MOELA ESOFÁGICA – é o tipo de moela — a dilatação do tubo digestivo da minhoca em forma de sino voltada para trás, onde o alimento, depois de ter sido armazenado no papo, é ingerido e esmagado antes de entrar no intestino — que, segundo à posição, se localiza anteriormente, no esôfago. Espécies latino americanas da família Glossoscolecidae, como a rosa-mansa (Pontoscolex corethrurus), por exemplo, tem moela esofágica.

MOELA INTESTINAL – é o tipo de moela — a dilatação do tubo digestivo da minhoca em forma de sino voltada para trás, onde o alimento, depois de ter sido armazenado no papo, é ingerido e esmagado antes de entrar no intestino — que, segundo a posição, se localiza entre o esôfago e intestino. Também chamada de posterior, esse tipo de moela ocorre nas espécies da família Lumbricidae.

MONÓLITO – é o nome que se dá à amostra coletada de um solo em investigações da macrofauna edáfica, especialmente de minhocas, através do método qualitativo e quantitativo denominado TSBF (Tropical Soil Biology and Fertility), desenvolvido em 1993 por Anderson e Ingram.

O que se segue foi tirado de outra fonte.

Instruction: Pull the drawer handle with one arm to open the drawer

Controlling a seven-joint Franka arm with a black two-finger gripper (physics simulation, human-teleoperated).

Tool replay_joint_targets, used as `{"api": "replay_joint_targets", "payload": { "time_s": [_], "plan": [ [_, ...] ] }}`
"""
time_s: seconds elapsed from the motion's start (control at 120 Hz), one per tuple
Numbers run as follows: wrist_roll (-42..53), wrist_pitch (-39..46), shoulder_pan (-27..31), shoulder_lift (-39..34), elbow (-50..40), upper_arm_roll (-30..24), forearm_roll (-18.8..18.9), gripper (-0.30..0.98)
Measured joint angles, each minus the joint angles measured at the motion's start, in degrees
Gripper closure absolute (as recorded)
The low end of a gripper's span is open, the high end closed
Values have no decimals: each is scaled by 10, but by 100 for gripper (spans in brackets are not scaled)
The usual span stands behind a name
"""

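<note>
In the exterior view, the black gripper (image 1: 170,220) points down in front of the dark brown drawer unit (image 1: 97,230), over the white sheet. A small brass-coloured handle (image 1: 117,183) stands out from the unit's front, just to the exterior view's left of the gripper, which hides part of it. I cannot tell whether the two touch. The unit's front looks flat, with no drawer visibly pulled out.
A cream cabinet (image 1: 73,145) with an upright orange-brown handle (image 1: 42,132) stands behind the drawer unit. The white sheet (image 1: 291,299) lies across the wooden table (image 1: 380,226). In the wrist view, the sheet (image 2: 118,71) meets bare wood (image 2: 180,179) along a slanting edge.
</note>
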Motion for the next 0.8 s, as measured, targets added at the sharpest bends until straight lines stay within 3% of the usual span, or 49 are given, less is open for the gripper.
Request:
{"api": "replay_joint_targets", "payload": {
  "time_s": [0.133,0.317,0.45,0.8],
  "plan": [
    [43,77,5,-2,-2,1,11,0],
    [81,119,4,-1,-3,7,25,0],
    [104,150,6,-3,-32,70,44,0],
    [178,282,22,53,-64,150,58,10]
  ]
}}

Medindo 30cm de altura e 25cm de largura e comprimento, o monólito é recolhido num transepto do solo de 50 a 100 m de comprimento para depois ser reduzido em extratos menores e levado ao laboratório.

MORREN - é o nome dado aos 3 pares de glândulas calcíferas que controlam o metabolismo do cálcio, localizadas na parede do esôfago, com grande habilidade de acumular nódulos de carbonato de cálcio. Elas secretam um líquido leitoso rico em cálcio que neutraliza a acidez excessiva dos alimentos ingeridos.

MUCOCITOS - são corpos lenticulares que dão a propriedade viscosa ao líquido celomático, o fluido que preenche a cavidade corpórea da minhoca secretado permanentemente por glândulas da epiderme e importante na locomoção, reprodução e respiração do anelídeo. Os mucocitos são os responsáveis por deixarem pegajosas as mãos do pescador que usa minhocas como iscas em suas pescarias.